Which is why suitability decisions should not be made based on anecdotes.
> redesign the driving system from scratch to work on silicon
Nobody proposed this. My Subaru can lane keep even in whiteout conditions (if there is a car in front of me) due to radar. I can’t do that. Tesla’s can’t do that.
> it will occasionally do something as stupid looking as "drive into a police car with flashing lights on"
Two sensors operating on different wavelengths can add more information than a single doubling of the first sensor.
If I could have lidar eyes in addition to my normal ones you bet I'd go for it in the instance. Same with more variety of cones or thermal or any of the other cool sensory systems some other animals have.
Tesla took out the non-visible detectors for cost savings alone.
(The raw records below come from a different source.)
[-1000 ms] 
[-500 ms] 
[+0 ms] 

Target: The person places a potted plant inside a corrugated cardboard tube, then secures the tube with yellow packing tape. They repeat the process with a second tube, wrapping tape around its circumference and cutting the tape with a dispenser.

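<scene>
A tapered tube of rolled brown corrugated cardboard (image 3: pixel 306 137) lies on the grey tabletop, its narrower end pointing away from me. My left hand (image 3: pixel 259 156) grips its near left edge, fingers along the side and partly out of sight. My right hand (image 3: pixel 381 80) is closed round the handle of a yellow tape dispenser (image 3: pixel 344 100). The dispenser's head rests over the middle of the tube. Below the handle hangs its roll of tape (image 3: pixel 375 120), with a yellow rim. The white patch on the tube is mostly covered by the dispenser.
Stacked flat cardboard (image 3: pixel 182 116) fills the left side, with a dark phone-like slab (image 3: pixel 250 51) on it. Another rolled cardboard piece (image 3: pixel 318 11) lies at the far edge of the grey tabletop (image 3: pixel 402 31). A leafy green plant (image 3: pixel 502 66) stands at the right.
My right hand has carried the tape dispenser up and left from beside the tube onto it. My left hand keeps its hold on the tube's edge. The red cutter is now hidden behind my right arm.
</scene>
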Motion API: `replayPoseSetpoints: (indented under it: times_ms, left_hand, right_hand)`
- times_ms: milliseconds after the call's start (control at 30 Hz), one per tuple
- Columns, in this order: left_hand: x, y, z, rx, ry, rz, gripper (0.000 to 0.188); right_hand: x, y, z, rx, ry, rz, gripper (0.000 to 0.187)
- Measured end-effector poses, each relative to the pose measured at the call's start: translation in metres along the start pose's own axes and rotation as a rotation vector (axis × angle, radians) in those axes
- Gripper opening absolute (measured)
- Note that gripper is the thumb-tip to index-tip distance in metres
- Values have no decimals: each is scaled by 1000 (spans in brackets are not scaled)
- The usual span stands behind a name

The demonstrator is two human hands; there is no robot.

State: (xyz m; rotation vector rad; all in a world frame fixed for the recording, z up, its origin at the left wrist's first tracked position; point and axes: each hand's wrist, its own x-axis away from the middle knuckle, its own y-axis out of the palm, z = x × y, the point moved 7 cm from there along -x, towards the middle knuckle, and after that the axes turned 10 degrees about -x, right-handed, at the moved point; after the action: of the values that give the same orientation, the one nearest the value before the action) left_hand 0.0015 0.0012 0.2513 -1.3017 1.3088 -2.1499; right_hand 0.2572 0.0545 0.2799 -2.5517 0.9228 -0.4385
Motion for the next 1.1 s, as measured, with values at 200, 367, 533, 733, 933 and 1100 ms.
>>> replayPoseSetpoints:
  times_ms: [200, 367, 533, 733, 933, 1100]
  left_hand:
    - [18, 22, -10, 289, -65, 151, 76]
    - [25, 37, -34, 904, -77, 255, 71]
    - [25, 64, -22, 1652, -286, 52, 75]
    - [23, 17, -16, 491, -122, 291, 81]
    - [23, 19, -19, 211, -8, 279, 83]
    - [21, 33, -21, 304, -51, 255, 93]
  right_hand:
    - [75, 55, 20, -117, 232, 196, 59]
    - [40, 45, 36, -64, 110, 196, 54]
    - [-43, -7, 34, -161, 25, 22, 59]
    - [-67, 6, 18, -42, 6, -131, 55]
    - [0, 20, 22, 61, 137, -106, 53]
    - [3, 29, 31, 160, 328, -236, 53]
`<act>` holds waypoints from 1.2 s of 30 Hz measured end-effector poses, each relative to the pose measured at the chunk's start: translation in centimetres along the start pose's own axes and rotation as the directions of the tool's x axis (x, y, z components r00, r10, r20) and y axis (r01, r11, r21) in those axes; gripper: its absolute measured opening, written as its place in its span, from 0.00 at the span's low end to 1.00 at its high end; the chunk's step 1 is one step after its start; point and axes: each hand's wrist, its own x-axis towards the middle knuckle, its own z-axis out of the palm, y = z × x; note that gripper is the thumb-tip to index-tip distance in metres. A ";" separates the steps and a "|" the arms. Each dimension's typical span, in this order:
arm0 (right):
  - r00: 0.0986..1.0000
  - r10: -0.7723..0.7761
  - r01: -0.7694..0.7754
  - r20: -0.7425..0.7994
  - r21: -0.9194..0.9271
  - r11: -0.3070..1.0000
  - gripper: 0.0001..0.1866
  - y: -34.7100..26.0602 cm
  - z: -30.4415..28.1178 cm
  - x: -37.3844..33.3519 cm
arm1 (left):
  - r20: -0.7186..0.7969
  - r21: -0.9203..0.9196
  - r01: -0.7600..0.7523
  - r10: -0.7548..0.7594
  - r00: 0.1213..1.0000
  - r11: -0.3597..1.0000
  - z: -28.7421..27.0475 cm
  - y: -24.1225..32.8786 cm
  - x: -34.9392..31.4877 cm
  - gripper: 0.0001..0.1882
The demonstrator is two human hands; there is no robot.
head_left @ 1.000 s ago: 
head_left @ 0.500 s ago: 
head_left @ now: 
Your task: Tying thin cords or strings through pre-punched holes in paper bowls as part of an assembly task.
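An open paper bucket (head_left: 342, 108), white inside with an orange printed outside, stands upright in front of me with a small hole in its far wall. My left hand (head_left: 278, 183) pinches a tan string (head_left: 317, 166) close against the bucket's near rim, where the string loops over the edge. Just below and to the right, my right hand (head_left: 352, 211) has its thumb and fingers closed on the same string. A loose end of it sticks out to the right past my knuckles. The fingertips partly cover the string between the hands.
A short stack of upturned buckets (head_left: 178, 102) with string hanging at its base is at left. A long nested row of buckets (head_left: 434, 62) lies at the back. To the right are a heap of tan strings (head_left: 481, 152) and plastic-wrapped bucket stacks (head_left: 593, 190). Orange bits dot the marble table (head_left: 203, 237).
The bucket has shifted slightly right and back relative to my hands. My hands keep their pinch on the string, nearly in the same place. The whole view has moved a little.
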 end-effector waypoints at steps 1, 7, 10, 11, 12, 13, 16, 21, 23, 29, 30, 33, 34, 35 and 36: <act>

I don't get anyone who every believed otherwise.
EyeSight is the only lane-keeping component on Subarus. Some models have radar sensors for blind spot or cross traffic warning, but those aren't used for lane keeping or forward collision prevention.
I'd be willing to bet that Elon's insistence on only using cameras is combining with the flashing lights to effectively make objects that appear in some frames of video, and not in others, as the camera recovers from the flash... and this makes it appear as noise, and below a certain threshold, ignored.
Or, it could be the reflective decals... who knows.